• **Task brief**: When you transcribe the listing that follows, keep every line exact and skip any picture.

--------

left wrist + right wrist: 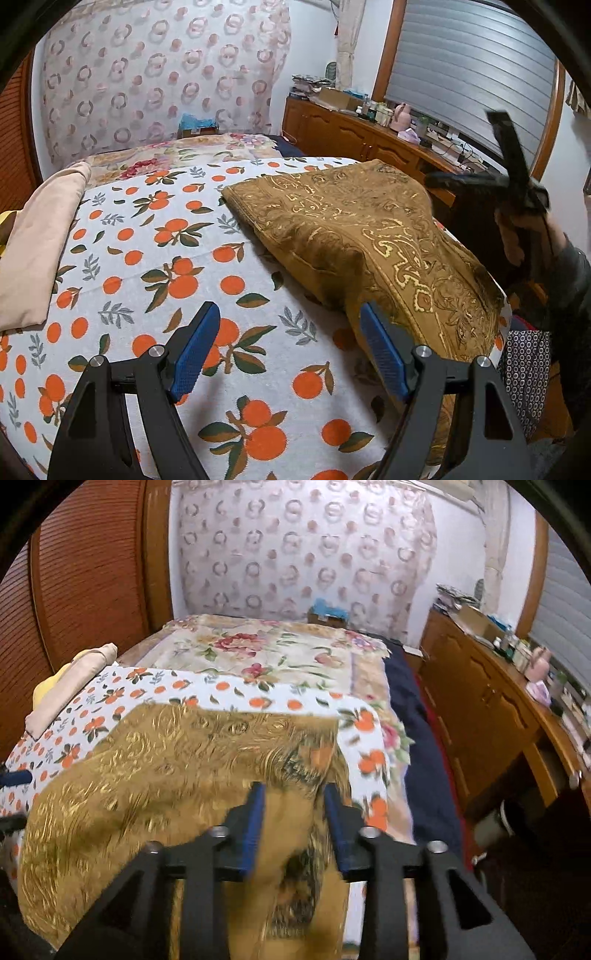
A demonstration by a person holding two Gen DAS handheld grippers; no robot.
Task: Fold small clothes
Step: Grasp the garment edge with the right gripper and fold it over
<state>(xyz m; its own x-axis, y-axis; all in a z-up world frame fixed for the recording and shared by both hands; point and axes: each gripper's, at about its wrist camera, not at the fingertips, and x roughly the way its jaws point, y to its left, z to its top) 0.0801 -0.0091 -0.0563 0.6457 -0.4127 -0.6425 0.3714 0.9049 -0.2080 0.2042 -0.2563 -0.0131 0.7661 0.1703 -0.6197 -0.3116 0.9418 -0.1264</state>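
Note:
A mustard-gold patterned cloth (369, 236) lies on the orange-print bedsheet (155, 266), draped toward the bed's right edge. My left gripper (288, 350) is open and empty, low over the sheet, its right finger (384, 354) beside the cloth's near corner. In the right wrist view the same cloth (155, 768) fills the foreground, blurred. My right gripper (293, 823) has its jaws part closed around a bunched fold of the cloth. The right gripper also shows in the left wrist view (513, 177), raised at the far right in a hand.
A folded beige cloth (40, 243) lies at the bed's left edge. A floral blanket (266, 653) covers the far end of the bed. A wooden dresser (491, 709) with clutter stands along the right wall. A dotted dark fabric (524, 369) hangs at the bed's right side.

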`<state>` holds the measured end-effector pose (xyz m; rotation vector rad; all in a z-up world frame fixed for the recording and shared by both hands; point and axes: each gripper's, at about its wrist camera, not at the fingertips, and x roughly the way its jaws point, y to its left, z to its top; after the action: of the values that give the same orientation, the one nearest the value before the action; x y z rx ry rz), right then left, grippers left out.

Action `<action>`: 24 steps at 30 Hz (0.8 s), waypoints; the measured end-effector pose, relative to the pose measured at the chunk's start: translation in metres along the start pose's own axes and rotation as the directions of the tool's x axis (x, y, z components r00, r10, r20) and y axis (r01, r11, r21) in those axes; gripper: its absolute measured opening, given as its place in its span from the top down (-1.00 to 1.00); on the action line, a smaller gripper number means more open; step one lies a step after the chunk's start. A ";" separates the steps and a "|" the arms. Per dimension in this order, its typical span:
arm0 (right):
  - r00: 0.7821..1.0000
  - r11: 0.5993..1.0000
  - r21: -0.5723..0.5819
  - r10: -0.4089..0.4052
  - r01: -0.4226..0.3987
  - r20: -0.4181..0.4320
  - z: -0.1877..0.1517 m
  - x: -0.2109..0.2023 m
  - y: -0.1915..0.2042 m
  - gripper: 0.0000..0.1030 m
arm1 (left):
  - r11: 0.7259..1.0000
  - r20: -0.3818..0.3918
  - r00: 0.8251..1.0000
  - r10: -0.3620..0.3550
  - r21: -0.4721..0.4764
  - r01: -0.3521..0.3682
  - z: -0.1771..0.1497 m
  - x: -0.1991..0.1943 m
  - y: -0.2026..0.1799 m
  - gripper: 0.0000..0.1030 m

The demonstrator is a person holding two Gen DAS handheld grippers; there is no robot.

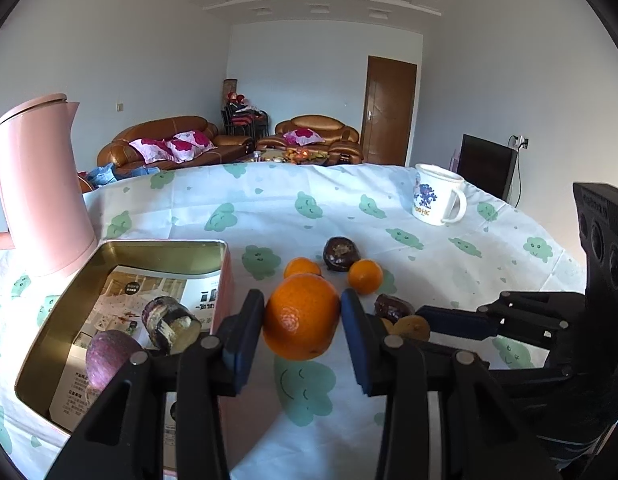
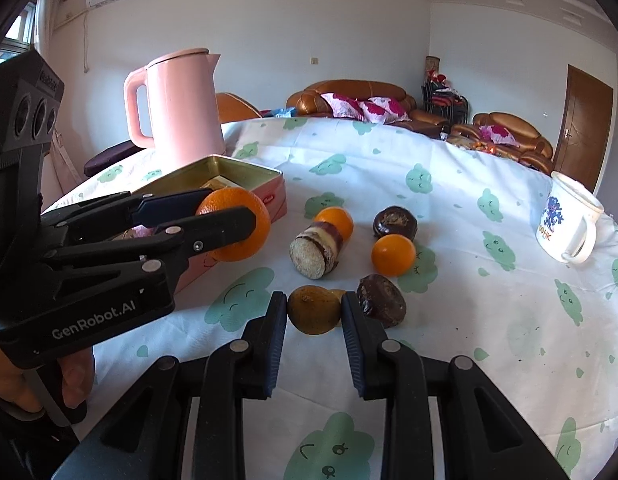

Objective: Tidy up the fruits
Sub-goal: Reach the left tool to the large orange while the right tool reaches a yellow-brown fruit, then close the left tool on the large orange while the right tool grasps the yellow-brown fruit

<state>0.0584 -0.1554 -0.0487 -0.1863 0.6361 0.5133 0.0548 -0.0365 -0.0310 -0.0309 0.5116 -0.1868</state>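
Note:
My left gripper point(image 1: 302, 312) is shut on a large orange point(image 1: 302, 320), held above the cloth just right of an open gold-lined tin point(image 1: 161, 245). Two purple-skinned pieces point(image 1: 169, 322) lie inside the tin. My right gripper point(image 2: 313, 304) is shut on a small brown-yellow fruit point(image 2: 313, 310) low over the cloth. Beyond it lie two small oranges point(image 2: 392, 255), two dark brown fruits point(image 2: 395, 222) and a cut purple-skinned piece point(image 2: 315, 254). The right wrist view shows the left gripper point(image 2: 225, 210) with the large orange point(image 2: 245, 236) beside the tin point(image 2: 245, 176).
A pink kettle point(image 1: 41, 188) stands behind the tin at the left. A white printed mug point(image 2: 569, 220) sits at the far right of the round table, which is covered by a white cloth with green cloud prints point(image 2: 469, 160). Sofas and a door lie beyond.

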 end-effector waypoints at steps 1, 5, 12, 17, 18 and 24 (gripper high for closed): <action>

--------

• **Exercise output**:
left wrist + right wrist: 
A demonstration by a person holding two Gen DAS handheld grippers; no robot.
Task: Fold small clothes
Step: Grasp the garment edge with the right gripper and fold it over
<state>(xyz m; its own x-axis, y-axis; all in a z-up world frame fixed for the recording and shared by both hands; point and axes: each gripper's, at about its wrist camera, not at the fingertips, and x roughly the way its jaws point, y to its left, z to its top) 0.0801 -0.0091 -0.0563 0.6457 -0.4127 -0.6425 0.3714 0.9049 -0.2080 0.2042 -0.2563 -0.0131 0.7661 0.1703 -0.6197 -0.3116 0.9418 -0.1264</state>
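Note:
A mustard-gold patterned cloth (369, 236) lies on the orange-print bedsheet (155, 266), draped toward the bed's right edge. My left gripper (288, 350) is open and empty, low over the sheet, its right finger (384, 354) beside the cloth's near corner. In the right wrist view the same cloth (155, 768) fills the foreground, blurred. My right gripper (293, 823) has its jaws part closed around a bunched fold of the cloth. The right gripper also shows in the left wrist view (513, 177), raised at the far right in a hand.
A folded beige cloth (40, 243) lies at the bed's left edge. A floral blanket (266, 653) covers the far end of the bed. A wooden dresser (491, 709) with clutter stands along the right wall. A dotted dark fabric (524, 369) hangs at the bed's right side.
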
`<state>` holds the measured end-effector pose (xyz m; rotation vector rad; all in a z-up world frame fixed for the recording and shared by both hands; point and axes: each gripper's, at about its wrist camera, not at the fingertips, and x roughly the way its jaws point, y to its left, z to its top; after the action: of the values that give the same orientation, the one nearest the value before the action; x y z rx ry rz), right then left, grippers left out.

Action `<action>`: 24 steps at 30 Hz (0.8 s), waypoints; the measured end-effector pose, relative to the pose measured at the chunk's start: translation in metres along the start pose's own axes and rotation as the directions of the tool's x axis (x, y, z components r00, r10, r20) and y axis (r01, r11, r21) in those axes; gripper: its absolute measured opening, given as its place in its span from the top down (-1.00 to 1.00); on the action line, a smaller gripper number means more open; step one lies a step after the chunk's start. A ";" separates the steps and a "|" the arms. Per dimension in this order, its typical span:
arm0 (right):
  - r00: 0.7821..1.0000
  - r11: 0.5993..1.0000
  - r21: -0.5723..0.5819
  - r10: -0.4089..0.4052
  - r01: -0.4226..0.3987
  - r20: -0.4181..0.4320
  - z: -0.1877..0.1517 m
  - x: -0.2109..0.2023 m
  - y: -0.1915..0.2042 m
  - gripper: 0.0000..0.1030 m
arm1 (left):
  - r11: 0.7259..1.0000
  - r20: -0.3818..0.3918
  - r00: 0.8251..1.0000
  - r10: -0.3620..0.3550
  - r21: -0.4721..0.4764
  - r01: -0.3521..0.3682
  - z: -0.1771..0.1497 m
  - x: -0.1991..0.1943 m
  - y: -0.2026..0.1799 m
  - gripper: 0.0000..0.1030 m

The demonstrator is a person holding two Gen DAS handheld grippers; there is no robot.


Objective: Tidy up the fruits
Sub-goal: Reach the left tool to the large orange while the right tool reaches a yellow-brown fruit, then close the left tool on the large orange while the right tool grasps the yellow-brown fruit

<state>0.0584 -0.1554 -0.0487 -0.1863 0.6361 0.5133 0.0548 -0.0365 -0.0310 -0.0309 0.5116 -0.1868</state>
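Note:
My left gripper point(image 1: 302, 312) is shut on a large orange point(image 1: 302, 320), held above the cloth just right of an open gold-lined tin point(image 1: 161, 245). Two purple-skinned pieces point(image 1: 169, 322) lie inside the tin. My right gripper point(image 2: 313, 304) is shut on a small brown-yellow fruit point(image 2: 313, 310) low over the cloth. Beyond it lie two small oranges point(image 2: 392, 255), two dark brown fruits point(image 2: 395, 222) and a cut purple-skinned piece point(image 2: 315, 254). The right wrist view shows the left gripper point(image 2: 225, 210) with the large orange point(image 2: 245, 236) beside the tin point(image 2: 245, 176).
A pink kettle point(image 1: 41, 188) stands behind the tin at the left. A white printed mug point(image 2: 569, 220) sits at the far right of the round table, which is covered by a white cloth with green cloud prints point(image 2: 469, 160). Sofas and a door lie beyond.
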
 end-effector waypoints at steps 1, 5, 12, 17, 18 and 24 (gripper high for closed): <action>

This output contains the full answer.